HOW TO COMPLETE THIS TASK: Line by line, copy the material below exactly.
◆ ◆ ◆ ◆ ◆
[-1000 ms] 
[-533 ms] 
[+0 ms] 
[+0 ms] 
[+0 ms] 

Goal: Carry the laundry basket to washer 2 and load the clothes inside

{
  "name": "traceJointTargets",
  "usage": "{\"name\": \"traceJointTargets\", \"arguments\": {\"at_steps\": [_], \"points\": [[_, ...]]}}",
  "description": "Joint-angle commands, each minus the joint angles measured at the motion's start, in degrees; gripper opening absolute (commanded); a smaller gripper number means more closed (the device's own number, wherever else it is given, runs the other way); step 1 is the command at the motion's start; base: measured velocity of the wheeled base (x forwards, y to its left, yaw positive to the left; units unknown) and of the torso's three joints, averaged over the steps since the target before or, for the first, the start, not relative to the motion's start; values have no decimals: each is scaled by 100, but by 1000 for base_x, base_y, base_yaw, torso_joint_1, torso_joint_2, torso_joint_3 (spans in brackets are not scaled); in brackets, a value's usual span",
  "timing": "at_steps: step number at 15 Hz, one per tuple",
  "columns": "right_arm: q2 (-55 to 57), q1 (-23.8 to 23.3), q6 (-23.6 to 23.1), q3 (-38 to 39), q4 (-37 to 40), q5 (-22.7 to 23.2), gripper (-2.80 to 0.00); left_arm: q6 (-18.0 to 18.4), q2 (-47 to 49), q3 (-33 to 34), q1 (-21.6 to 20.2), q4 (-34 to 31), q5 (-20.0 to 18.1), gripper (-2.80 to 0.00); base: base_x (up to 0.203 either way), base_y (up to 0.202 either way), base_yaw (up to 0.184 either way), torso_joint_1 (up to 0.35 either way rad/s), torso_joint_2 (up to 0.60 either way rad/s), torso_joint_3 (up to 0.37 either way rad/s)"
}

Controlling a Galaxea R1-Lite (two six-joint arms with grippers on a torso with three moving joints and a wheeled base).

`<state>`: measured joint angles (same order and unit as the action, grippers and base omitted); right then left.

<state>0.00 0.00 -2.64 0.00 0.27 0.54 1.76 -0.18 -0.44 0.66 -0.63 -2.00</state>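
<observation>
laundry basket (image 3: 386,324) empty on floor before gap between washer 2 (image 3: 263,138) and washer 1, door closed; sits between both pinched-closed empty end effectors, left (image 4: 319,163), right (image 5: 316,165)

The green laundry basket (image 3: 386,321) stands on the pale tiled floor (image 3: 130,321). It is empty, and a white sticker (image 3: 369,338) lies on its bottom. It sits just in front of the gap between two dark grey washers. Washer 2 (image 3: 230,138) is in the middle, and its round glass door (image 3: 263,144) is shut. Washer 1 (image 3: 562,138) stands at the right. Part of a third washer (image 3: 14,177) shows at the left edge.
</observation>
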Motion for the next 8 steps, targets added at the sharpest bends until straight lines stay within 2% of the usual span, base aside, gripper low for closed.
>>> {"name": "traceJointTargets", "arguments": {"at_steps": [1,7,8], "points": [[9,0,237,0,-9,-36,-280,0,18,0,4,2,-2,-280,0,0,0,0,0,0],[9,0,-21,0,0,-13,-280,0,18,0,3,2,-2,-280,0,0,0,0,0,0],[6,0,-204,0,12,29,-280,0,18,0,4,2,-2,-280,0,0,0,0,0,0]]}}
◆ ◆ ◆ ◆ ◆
COMPLETED TASK:
[-1000 ms] 
[-533 ms] 
[+0 ms] 
[+0 ms] 
[+0 ms] 

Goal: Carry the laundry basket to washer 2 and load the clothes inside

{
  "name": "traceJointTargets",
  "usage": "{\"name\": \"traceJointTargets\", \"arguments\": {\"at_steps\": [_], \"points\": [[_, ...]]}}",
  "description": "Joint-angle commands, each minus the joint angles measured at the motion's start, in degrees; gripper opening absolute (commanded); a smaller gripper number means more closed (the device's own number, wherever else it is given, runs the other way); step 1 is the command at the motion's start; base: measured velocity of the wheeled base (x forwards, y to its left, yaw positive to the left; units unknown) and of the torso's three joints, averaged over the steps since the target before or, for the first, the start, not relative to the motion's start; values have no decimals: each is scaled by 100, but by 1000 for base_x, base_y, base_yaw, torso_joint_1, torso_joint_2, torso_joint_3 (spans in brackets are not scaled); in brackets, a value's usual span",
  "timing": "at_steps: step number at 15 Hz, one per tuple",
  "columns": "right_arm: q2 (-55 to 57), q1 (-23.8 to 23.3), q6 (-23.6 to 23.1), q3 (-38 to 39), q4 (-37 to 40), q5 (-22.7 to 23.2), gripper (-2.80 to 0.00); left_arm: q6 (-18.0 to 18.4), q2 (-47 to 49), q3 (-33 to 34), q1 (-21.6 to 20.2), q4 (-34 to 31), q5 (-20.0 to 18.1), gripper (-2.80 to 0.00); base: base_x (up to 0.203 either way), base_y (up to 0.202 either way), base_yaw (up to 0.184 either way), torso_joint_1 (up to 0.35 either way rad/s), torso_joint_2 (up to 0.60 either way rad/s), torso_joint_3 (up to 0.37 either way rad/s)"
}

Controlling a Galaxea R1-Lite (two six-joint arms with grippers on a torso with three moving joints and a wheeled base).

`<state>`: measured joint angles (same order and unit as the action, grippers and base omitted); right then left.

<state>0.00 0.00 -2.64 0.00 0.27 0.54 1.76 -0.18 -0.44 0.66 -0.63 -2.00</state>
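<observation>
laundry basket (image 3: 386,324) empty on floor before gap between washer 2 (image 3: 263,138) and washer 1, door closed; sits between both pinched-closed empty end effectors, left (image 4: 319,163), right (image 5: 316,165)

The green laundry basket (image 3: 386,321) stands on the pale tiled floor (image 3: 130,321). It is empty, and a white sticker (image 3: 369,338) lies on its bottom. It sits just in front of the gap between two dark grey washers. Washer 2 (image 3: 230,138) is in the middle, and its round glass door (image 3: 263,144) is shut. Washer 1 (image 3: 562,138) stands at the right. Part of a third washer (image 3: 14,177) shows at the left edge.
</observation>
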Motion for the next 8 steps, targets added at the sharpest bends until straight lines stay within 2% of the usual span, base aside, gripper low for closed.
>>> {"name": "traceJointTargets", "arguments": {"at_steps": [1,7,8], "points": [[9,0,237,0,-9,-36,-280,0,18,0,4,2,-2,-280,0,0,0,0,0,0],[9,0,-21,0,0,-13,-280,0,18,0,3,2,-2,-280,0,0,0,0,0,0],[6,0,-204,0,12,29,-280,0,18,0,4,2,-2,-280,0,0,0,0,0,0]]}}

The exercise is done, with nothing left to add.